We have replaced the server since the last attempt, so newer software seems to have helped. :)

lottos - 1-1-2020 at 10:59 PM

code updated

bfgadmin - 5-7-2020 at 10:11 PM

Reposted from another thread

We had the same problem, and I eventually found a workaround. Edit member.php and find this code:

Code:
$email = postedVar('email', 'javascript', TRUE, TRUE, TRUE); if ($SETTINGS['doublee'] == 'off' && false !== strpos($email, "@")) { $email1 = ", email"; $email2 = "OR email='$email'"; } else { $email1 = ''; $email2 = ''; }


add the following code:

Code:
$cSession = curl_init(); curl_setopt($cSession,CURLOPT_URL,"http://api.stopforumspam.org/api?username=".$username."&email=".$email."&f=xmldom"); curl_setopt($cSession,CURLOPT_RETURNTRANSFER,true); curl_setopt($cSession,CURLOPT_HEADER, false); $result=curl_exec($cSession); curl_close($cSession); $confidencecheck = explode("<confidence>",$result); $confidencefinal = explode("</confidence>",$confidencecheck[1]); $cutoff = 80; //change this to any value you want but higher means fewer false positives $confidence = $confidencefinal[0]; if($confidence == "") $confidence = '0'; if($confidence > $cutoff) { setcookie("spammer", "true"); header("Location: http://some-annoying-site.com"); exit; //echo "would not proceed with reg"; }elseif($confidence == "" || $confidence == NULL){ //echo "would proceed with reg due to fail-safe reg"; //left this here for future expansion such as further scrutiny required for unknown reg }else{ //echo "would proceed with reg pass check"; //left this here for future expansion }


Next, edit header.php and place this code pretty much anywhere.

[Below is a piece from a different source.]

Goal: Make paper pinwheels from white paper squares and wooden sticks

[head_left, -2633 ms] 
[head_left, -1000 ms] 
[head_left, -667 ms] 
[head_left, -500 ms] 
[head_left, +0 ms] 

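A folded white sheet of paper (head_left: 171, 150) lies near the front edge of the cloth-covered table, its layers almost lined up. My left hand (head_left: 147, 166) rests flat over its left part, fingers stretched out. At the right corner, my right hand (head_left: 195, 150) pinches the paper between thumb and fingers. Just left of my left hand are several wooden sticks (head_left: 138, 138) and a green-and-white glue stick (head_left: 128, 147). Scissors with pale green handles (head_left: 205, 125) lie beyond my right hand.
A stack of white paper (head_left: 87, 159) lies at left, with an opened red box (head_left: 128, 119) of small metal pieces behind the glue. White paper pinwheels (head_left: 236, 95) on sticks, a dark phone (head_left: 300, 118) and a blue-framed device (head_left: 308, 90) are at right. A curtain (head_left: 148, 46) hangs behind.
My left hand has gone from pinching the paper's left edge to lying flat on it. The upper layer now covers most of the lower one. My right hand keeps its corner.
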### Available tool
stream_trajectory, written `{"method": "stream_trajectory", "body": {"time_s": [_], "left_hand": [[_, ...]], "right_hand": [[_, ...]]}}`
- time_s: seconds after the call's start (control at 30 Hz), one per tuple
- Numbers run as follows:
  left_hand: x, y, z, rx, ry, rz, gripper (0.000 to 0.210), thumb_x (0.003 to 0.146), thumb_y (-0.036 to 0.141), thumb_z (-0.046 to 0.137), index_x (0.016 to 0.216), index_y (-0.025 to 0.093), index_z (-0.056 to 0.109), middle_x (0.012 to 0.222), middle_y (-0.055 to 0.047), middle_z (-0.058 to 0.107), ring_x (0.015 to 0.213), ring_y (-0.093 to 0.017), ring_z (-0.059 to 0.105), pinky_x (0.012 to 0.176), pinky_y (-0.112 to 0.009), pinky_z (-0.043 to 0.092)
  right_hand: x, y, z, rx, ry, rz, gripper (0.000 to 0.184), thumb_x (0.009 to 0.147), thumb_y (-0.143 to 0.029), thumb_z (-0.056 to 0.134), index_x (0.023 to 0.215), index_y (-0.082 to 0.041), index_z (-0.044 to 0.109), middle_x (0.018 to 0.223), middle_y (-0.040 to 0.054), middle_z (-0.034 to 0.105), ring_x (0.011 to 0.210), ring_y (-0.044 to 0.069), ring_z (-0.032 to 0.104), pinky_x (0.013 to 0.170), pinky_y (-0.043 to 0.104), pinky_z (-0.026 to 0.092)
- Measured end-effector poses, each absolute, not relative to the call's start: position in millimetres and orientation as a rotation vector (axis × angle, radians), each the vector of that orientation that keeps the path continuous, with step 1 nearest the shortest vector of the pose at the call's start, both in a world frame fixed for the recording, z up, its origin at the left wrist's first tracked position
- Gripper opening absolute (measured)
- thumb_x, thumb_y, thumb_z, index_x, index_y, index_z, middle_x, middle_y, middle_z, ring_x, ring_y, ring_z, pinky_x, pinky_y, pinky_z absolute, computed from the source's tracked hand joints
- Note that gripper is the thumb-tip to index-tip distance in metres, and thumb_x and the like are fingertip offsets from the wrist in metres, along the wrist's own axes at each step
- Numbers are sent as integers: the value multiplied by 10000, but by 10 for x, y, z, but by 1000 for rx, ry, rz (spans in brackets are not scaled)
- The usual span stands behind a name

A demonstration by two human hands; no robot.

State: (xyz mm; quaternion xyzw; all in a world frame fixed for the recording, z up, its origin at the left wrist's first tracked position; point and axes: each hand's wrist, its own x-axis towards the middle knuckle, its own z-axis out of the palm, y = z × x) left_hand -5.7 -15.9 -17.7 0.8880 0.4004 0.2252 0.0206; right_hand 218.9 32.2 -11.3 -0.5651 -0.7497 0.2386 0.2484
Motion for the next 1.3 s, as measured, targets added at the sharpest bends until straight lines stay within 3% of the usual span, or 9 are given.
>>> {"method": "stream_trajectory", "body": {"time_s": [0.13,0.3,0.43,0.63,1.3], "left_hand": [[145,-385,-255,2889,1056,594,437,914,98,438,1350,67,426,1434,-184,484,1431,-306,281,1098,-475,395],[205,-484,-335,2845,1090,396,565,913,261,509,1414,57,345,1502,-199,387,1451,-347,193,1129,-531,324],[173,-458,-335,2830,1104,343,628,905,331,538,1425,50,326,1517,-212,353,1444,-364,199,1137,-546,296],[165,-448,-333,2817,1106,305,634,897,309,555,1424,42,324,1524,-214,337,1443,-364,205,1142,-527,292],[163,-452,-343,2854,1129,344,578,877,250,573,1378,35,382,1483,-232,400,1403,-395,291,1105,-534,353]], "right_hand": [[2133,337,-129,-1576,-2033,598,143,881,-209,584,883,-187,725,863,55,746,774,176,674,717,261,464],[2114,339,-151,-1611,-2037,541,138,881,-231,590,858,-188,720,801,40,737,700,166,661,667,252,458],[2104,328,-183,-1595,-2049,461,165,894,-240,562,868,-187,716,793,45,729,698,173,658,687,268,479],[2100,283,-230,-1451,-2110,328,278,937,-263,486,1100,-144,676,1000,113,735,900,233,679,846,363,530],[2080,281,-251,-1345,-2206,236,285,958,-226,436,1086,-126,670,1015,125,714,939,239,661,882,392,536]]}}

Since the account was rejected, there is no user to ban but we can still use that cookie we set in their browser to redirect them away again.

Code:
$isspammer = $_COOKIE['spammer']; if(isset($_COOKIE['spammer']) && $isspammer == "true"){ header("Location: http://another-redirect-to-an-annoying-place.com/"); }


There's another part to this that uses behavior analysis but I'd rather not post it since spammers likely read these.

Don't use IP addresses, these guys use VPNs frequently and it just hurts legitimate users of that service.